# Pick up truck load price of firewood



## Stgcutter (Aug 9, 2014)

Is 80$ per pick up truck load of wood a reasonable price? I been selling it like this for a few years and wonder if I should go up


----------



## R'Lee (Aug 9, 2014)

Depends..... on where you are, what it is, are you delivering, and what time of the year are you talking about! Well seasoned & split hardwood goes for about $50 a face cord if they pick it up here in lower MI. Delivered is a different animal tho.


----------



## stihly dan (Aug 9, 2014)

if you run out every year, go up.


----------



## R'Lee (Aug 9, 2014)

I. Agree. Allow supply & demand determine the price. Long winter last year drove up spring prices. I STILL can't cut behind my homestead cut its still too wet. My questions were legit tho.


----------



## Stgcutter (Aug 9, 2014)

Split oak and I sell mostly during middle of the fall and winter. I keep plenty of wood throughout the year so the wood will be dry enough to burn good. I use my mini loader, splitter, truck and trailer. Sold over 100 cords last winter


----------



## zogger (Aug 9, 2014)

$50-60 around here, about approx 1/3rd cord. So, if you can get 80 easily now, hey, semi fat city!

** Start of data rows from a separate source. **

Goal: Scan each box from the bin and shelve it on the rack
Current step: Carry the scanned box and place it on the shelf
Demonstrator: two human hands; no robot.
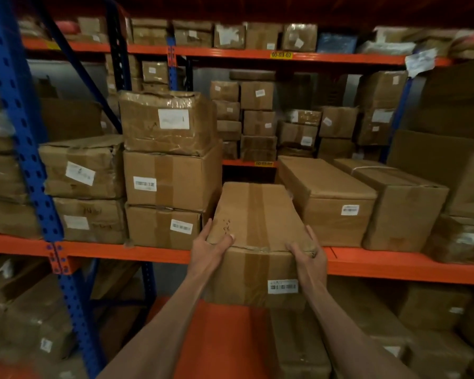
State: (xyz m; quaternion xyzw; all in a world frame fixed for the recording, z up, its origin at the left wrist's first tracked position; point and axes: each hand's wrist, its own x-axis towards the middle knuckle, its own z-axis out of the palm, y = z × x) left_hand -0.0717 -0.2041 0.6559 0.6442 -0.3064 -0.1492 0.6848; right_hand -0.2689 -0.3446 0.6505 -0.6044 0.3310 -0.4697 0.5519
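Both hands hold a taped cardboard box [260, 214] at centre frame. Left hand [212, 248] and right hand [308, 255] curl their grip over its near corners. Its far end lies in the orange rack shelf [121, 251].

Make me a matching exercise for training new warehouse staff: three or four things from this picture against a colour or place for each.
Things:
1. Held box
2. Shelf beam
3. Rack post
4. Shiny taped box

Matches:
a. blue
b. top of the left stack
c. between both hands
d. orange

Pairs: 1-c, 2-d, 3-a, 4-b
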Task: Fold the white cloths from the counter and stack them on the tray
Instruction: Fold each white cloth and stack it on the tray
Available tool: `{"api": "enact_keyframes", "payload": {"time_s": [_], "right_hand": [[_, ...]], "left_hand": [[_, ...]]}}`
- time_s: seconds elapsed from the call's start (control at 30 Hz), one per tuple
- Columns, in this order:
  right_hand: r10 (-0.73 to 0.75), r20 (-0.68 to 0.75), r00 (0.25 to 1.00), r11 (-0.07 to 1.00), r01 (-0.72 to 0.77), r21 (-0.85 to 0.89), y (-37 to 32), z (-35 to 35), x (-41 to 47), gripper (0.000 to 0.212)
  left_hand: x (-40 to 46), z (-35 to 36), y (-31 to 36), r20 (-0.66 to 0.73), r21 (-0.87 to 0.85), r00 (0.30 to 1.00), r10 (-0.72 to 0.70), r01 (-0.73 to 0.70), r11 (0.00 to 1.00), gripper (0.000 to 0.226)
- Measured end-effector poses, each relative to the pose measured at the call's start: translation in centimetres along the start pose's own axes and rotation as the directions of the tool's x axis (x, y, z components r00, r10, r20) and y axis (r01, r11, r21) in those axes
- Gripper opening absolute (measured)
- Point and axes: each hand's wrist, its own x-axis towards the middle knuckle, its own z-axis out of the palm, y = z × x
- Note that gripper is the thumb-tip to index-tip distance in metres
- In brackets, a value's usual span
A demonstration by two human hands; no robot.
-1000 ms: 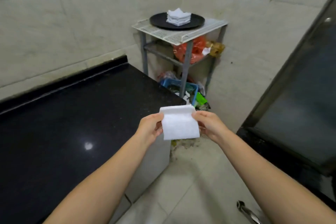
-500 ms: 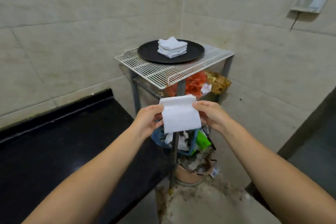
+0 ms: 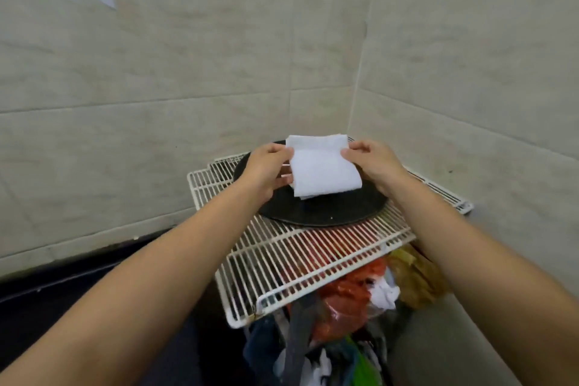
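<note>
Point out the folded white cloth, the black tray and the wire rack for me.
folded white cloth (image 3: 322,171), head view, middle of its front face.
black tray (image 3: 329,213), head view, bare near part below the cloth.
wire rack (image 3: 313,257), head view, bare front section of the grid.

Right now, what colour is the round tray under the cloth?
Black; the tray shows best in the head view.

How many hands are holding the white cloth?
2: the left hand pinches the left edge of the white cloth, and the right hand pinches its right edge, above the black tray.
</note>
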Motion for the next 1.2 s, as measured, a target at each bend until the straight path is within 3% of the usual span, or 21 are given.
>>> {"api": "enact_keyframes", "payload": {"time_s": [0.2, 0.4, 0.53, 0.6, 0.7, 0.83, 0.9, 1.03, 1.2], "right_hand": [[-0.007, 0.162, 0.987, 0.995, 0.022, -0.094, 1.4, 0.1, 10.8, 0.023], [0.047, 0.318, 0.947, 0.984, 0.011, -0.180, 4.7, 1.5, 14.4, 0.009], [0.048, 0.342, 0.938, 0.971, 0.037, -0.236, 5.5, 1.5, 14.8, 0.018], [0.038, 0.331, 0.943, 0.963, 0.053, -0.263, 5.0, 1.4, 14.7, 0.034], [-0.036, 0.289, 0.957, 0.942, 0.129, -0.310, 2.8, 1.6, 13.7, 0.041], [-0.182, 0.350, 0.919, 0.887, 0.307, -0.345, -1.4, 4.8, 9.6, 0.034], [-0.246, 0.424, 0.872, 0.850, 0.405, -0.338, -3.0, 8.2, 6.0, 0.030], [-0.325, 0.629, 0.706, 0.768, 0.585, -0.260, -5.3, 17.2, -4.5, 0.024], [-0.362, 0.805, 0.470, 0.702, 0.706, -0.096, -6.3, 29.5, -21.6, 0.019]], "left_hand": [[7.8, 2.1, -0.1, -0.177, 0.064, 0.982, -0.062, 0.075, 0.995, 0.025], [9.7, 1.9, -2.5, -0.286, 0.122, 0.950, -0.121, 0.161, 0.979, 0.023], [9.8, 1.8, -3.0, -0.300, 0.138, 0.944, -0.138, 0.186, 0.973, 0.019], [9.3, 1.6, -2.8, -0.298, 0.144, 0.942, -0.156, 0.206, 0.968, 0.014], [7.5, 0.3, -2.0, -0.345, 0.162, 0.929, -0.132, 0.198, 0.967, 0.018], [1.7, -4.0, -0.5, -0.375, 0.243, 0.926, -0.032, 0.132, 0.961, 0.015], [-2.9, -7.6, -0.1, -0.425, 0.309, 0.905, 0.032, 0.112, 0.944, 0.016], [-14.8, -16.3, -0.2, -0.572, 0.447, 0.805, 0.156, 0.147, 0.882, 0.018], [-33.1, -26.5, -2.4, -0.716, 0.582, 0.654, 0.246, 0.365, 0.726, 0.010]]}}
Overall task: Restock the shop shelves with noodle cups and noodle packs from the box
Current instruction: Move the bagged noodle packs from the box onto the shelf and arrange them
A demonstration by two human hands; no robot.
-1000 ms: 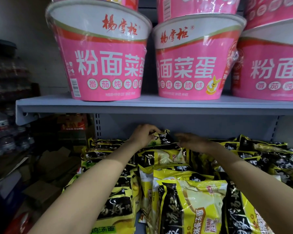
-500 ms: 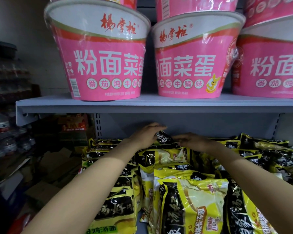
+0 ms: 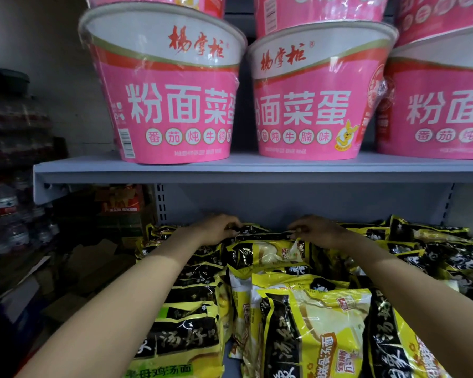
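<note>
Both hands at the lower shelf's [image 3: 325,203] back edge, left hand [image 3: 216,230] and right hand [image 3: 316,230] fingers curled, pinching one noodle pack [image 3: 260,232]; likely light, crinkly, slippery film, brittle contents, best held by its corners.

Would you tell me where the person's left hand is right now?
In the head view, the left hand sits centre-left on the lower shelf, gripping a yellow-and-black noodle pack at the back, opposite the right hand.
</note>
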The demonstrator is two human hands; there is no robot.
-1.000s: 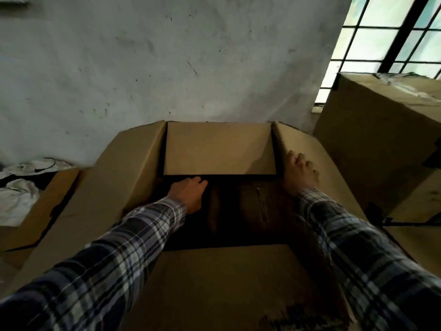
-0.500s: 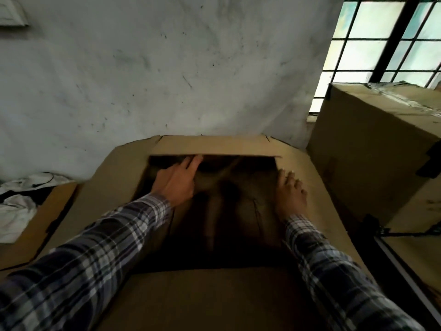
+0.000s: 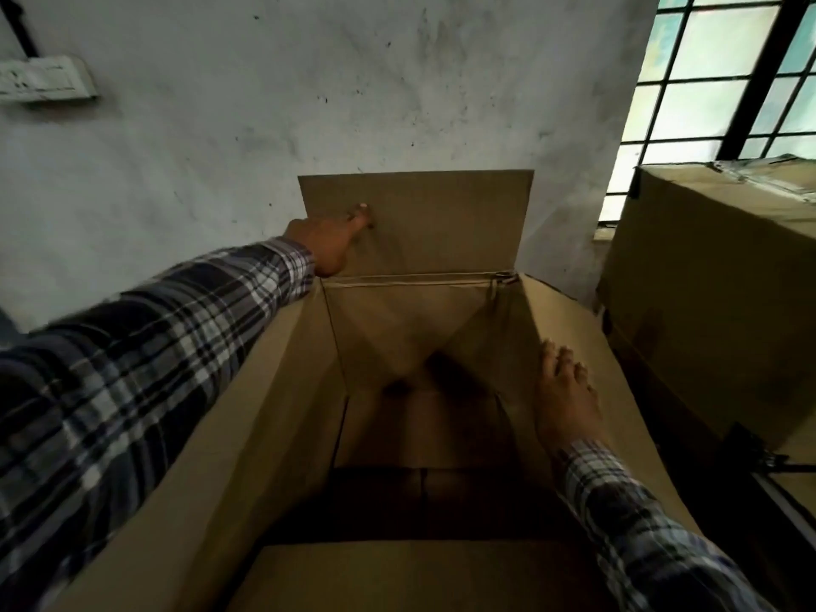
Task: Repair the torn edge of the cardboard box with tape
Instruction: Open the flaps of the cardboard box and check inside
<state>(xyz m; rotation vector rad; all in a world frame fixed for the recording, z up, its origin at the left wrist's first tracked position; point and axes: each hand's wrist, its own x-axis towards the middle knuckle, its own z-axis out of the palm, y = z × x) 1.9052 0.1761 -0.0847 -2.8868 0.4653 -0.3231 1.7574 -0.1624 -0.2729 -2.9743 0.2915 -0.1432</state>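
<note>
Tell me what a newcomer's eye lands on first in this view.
First, the big open cardboard box filling the centre, its far flap standing upright against the grey wall. The left hand presses on that flap while the right hand lies flat on the box's right side. A second box stands at right under the barred window.

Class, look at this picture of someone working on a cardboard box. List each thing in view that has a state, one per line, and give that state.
cardboard box: open, nothing visible inside.
far flap: raised upright.
right flap: folded outward.
left hand: fingers extended, pressing the far flap.
right hand: flat, resting on the right flap.
second box: closed, taped on top.
</note>
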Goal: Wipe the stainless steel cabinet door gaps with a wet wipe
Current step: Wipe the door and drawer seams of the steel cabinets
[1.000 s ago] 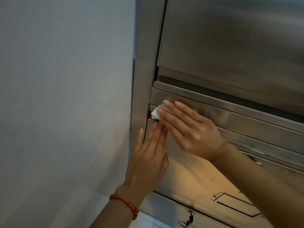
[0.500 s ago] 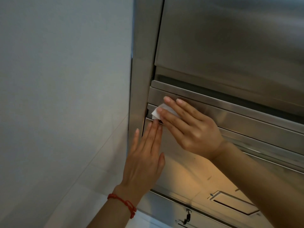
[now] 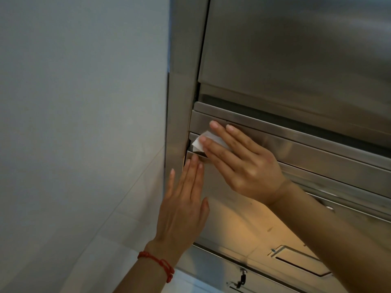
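Observation:
A stainless steel cabinet point(image 3: 296, 49) fills the right of the view, with horizontal strips and dark gaps point(image 3: 196, 152) between them. My right hand point(image 3: 243, 163) lies flat on the strips with straight fingers and presses a white wet wipe point(image 3: 201, 141) against the left end of a gap. Most of the wipe is hidden under the fingers. My left hand point(image 3: 184, 208), a red string bracelet on its wrist, rests flat with straight fingers on the panel just below, its fingertips touching the gap's lower edge.
A pale tiled wall point(image 3: 84, 123) stands at the left, meeting the cabinet's vertical steel frame point(image 3: 182, 81). Lower down, a lit steel surface point(image 3: 243, 233) has a rectangular slot point(image 3: 300, 261), and a small latch point(image 3: 243, 275) hangs beneath.
Both hands stay in about the same place on the cabinet; the right hand with the wipe has shifted slightly left toward the gap's end. The view has drifted a little.

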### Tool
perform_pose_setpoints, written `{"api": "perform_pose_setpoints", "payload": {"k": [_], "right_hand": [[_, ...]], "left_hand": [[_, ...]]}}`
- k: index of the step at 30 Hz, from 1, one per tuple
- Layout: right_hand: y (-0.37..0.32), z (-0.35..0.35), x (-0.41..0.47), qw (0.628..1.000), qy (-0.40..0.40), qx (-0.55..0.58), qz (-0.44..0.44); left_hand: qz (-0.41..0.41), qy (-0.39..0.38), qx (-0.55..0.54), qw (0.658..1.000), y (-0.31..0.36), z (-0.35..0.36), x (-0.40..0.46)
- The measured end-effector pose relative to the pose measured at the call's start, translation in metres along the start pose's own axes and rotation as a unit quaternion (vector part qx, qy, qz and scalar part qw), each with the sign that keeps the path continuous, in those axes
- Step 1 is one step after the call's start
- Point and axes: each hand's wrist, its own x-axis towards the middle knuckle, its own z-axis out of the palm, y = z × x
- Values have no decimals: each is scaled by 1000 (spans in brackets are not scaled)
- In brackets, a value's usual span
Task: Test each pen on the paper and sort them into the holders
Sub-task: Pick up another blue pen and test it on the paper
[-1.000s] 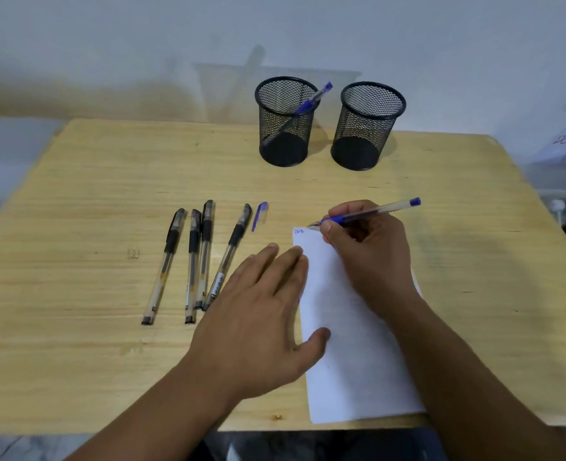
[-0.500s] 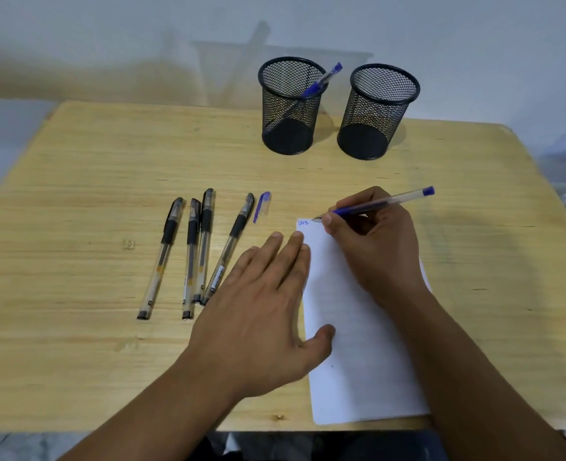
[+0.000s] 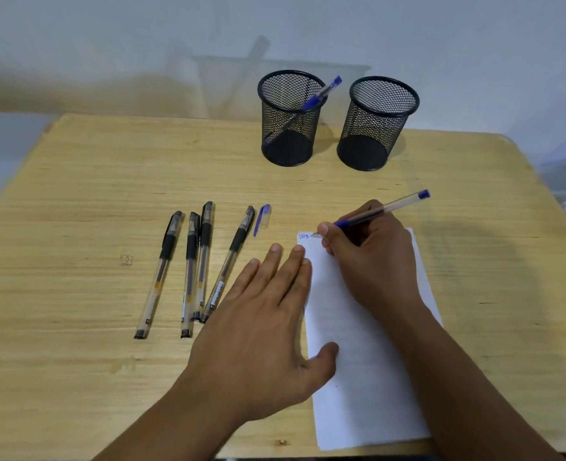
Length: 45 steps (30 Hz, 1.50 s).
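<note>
Right grip (image 3: 371, 257) pinches blue pen (image 3: 379, 211), tip on paper (image 3: 358, 361); left grip (image 3: 268, 331) flat, holding nothing.

**Room around the paper**

Taking the white paper (image 3: 358, 344) as my mark: left of it my flat left hand (image 3: 261, 327) blocks the near edge, and beyond that hand four black-capped pens (image 3: 191, 264) lie in a row, with a loose blue cap (image 3: 262, 218) just past them. My right hand (image 3: 368, 251) covers the paper's top corner. Behind the paper, bare wooden table (image 3: 324, 188) lies open up to two mesh holders (image 3: 376, 124). Right of the paper is open too.
</note>
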Motion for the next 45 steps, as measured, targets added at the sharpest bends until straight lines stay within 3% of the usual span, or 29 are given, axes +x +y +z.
{"api": "perform_pose_setpoints", "payload": {"k": [45], "right_hand": [[-3,2,-2,1000,16,-17,-17]], "left_hand": [[-6,-1,-9,1000,0,-1,0]]}}
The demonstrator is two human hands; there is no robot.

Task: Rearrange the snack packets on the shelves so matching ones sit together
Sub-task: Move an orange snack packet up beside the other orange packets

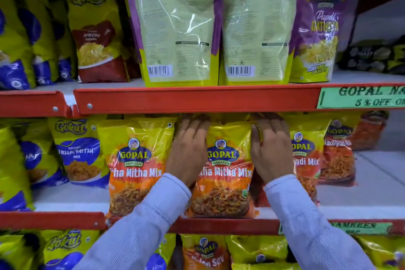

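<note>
Two pale packets [177,26] on the upper shelf [197,98] are facing backwards, tops cut off. Below, the left hand [188,151] and right hand [271,149] are each clamping their grip on the Mitha Mix packet [225,173] standing upright on the middle shelf, fingertips hidden under the shelf edge.

You are standing in a shop aisle: red metal shelf rails [197,99] carry rows of glossy yellow-and-orange branded snack packets [223,169] facing outward, and a green paper price tag [361,97] (reading "5 % OFF") is fixed to the rail edge.
</note>
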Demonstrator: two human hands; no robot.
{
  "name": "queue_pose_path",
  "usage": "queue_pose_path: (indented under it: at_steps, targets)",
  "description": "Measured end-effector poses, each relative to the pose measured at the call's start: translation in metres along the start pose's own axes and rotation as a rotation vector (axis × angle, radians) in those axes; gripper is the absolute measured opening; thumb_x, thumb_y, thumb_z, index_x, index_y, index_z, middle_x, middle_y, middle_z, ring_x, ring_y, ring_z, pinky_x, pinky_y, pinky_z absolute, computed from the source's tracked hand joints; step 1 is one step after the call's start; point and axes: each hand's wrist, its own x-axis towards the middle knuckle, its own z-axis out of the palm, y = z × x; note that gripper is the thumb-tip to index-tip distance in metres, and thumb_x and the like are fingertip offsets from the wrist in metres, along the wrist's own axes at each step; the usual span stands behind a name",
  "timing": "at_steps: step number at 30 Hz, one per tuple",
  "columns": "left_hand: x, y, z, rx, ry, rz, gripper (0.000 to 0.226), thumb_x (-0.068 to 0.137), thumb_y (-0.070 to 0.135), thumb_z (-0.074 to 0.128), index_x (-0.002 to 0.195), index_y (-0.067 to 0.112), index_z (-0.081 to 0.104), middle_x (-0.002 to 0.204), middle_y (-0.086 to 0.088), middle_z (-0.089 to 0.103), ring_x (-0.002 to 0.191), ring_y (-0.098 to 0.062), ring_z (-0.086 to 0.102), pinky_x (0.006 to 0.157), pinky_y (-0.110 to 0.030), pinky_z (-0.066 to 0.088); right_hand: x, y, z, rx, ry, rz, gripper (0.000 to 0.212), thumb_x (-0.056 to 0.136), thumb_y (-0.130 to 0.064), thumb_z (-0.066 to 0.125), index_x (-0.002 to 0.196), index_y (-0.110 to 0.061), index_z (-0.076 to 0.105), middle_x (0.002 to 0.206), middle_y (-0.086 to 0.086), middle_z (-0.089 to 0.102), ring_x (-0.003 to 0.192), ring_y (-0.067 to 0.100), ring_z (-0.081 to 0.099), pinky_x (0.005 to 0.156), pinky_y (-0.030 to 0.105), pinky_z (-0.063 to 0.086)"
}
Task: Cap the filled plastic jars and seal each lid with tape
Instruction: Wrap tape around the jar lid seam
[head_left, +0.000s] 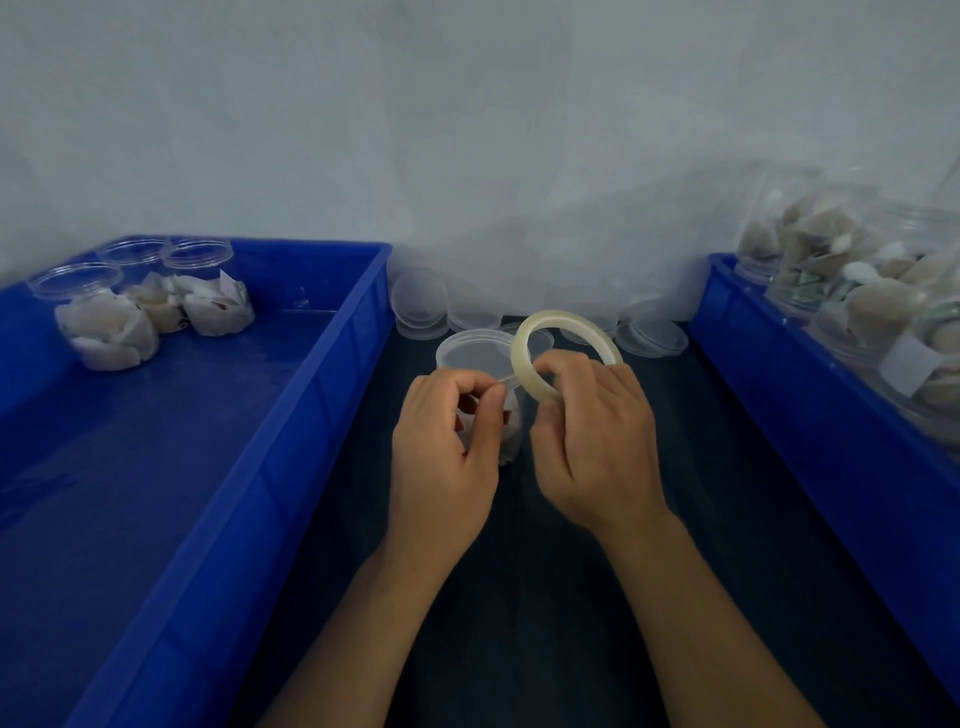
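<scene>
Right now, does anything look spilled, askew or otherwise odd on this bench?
Nothing spilled or damaged shows. The three jars in the left blue bin appear to stand uncapped. The left hand pinches the tape end, the right hand holds the tape roll over the capped jar.

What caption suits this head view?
Right hand holds tape roll; left hand pinches its end above a capped jar.

Dim bluish light, soft focus, wide-angle edge distortion.

jar (470, 358): clear, capped, upright, centre; tape roll (563, 353): translucent, tilted, above it
</scene>
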Motion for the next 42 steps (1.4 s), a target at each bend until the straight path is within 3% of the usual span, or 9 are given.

Here's the thing down here though, last winter was a cold aberration..everyone who had dried wood for sale sold out. There is no way in heck anyone ..but me..around here will have two year old dried oak this winter. I have one, two and three year old oak, anyone wants it, it goes for a premium based on age or I sit on it. No desire to compete with those lowball only half dried wood sellers.


----------



## Stgcutter (Aug 9, 2014)

I live in alabama so I did pretty well last year. My wood was cut in summer of last year. It's pretty good and dried from the hot summer


----------



## jrider (Aug 9, 2014)

You did over 100 full cords with just a pickup truck? So we are talking, half a cord a load?


----------



## Stgcutter (Aug 9, 2014)

Yeah a regular half cord pick up truck full. You must remember I didn't deliver too many loads of wood in that truck. I received a bit of help from a relative with his ldump body truck. I supplied a store with atleast 20 cords or wood also.


----------



## turnkey4099 (Aug 10, 2014)

YOu need to be more specific. A pickup load is a nebulous amount. full sized pu? With racks?, etc.

My PU has cab high racks and I can load 3/4 cord easily - overloaded? Very.

Harry K


----------



## Stgcutter (Aug 10, 2014)

A regular Chevy 1500. The beds is a long bed I believe. I have taller sides on my trailer so I can pull more wood


----------



## cheeves (Aug 10, 2014)

zogger said:


> $50-60 around here, about approx 1/3rd cord. So, if you can get 80 easily now, hey, semi fat city!
> 
> Here's the thing down here though, last winter was a cold aberration..everyone who had dried wood for sale sold out. There is no way in heck anyone ..but me..around here will have two year old dried oak this winter. I have one, two and three year old oak, anyone wants it, it goes for a premium based on age or I sit on it. No desire to compete with those lowball only half dried wood sellers.


I totally agree! 
I have all mostly dead standing oak; some 1/2 years and 2 years! I get good $ for it if I like the customer. Some I sell really cheap to some people I really like, and who need and appreciate it! Even give some away every year! What gos around comes around!! Was just turned on to 7 1/2 acres and all the surrounding property of all the wood I want on it! Just got a load of big dead standing red oak today.


----------



## mallardman (Aug 10, 2014)

Depends on what size bed.


----------



## Rburg44 (Aug 11, 2014)

Depends on bed size and how u load it tossed in or stacked nice an neat bed level or above bed hieght


----------



## Greg Perryman (Aug 11, 2014)

120 -150 dollars a cord is the goin rate here for oak ,hickory is more. A cord of wood will fit in a 8 ft bed stacked just above the cab. Dad done it many yrs. Best to use a 3/4 or 1 ton truck. 1/2 truck just isn't heavy enough. Lots and lots of rear wheels bearings.


----------



## svk (Aug 12, 2014)

I'd say a half cord is a _safe_ load for short bed, 1/2 ton trucks (especially the newer ones with cushy suspension). So $40-90 bucks a load depending on location, whether this is delivery or customer pickup, and species of wood would seem fair to me. If someone shows up with a long box and stake sides, you need to determine volume and price by the cord or fraction of cord.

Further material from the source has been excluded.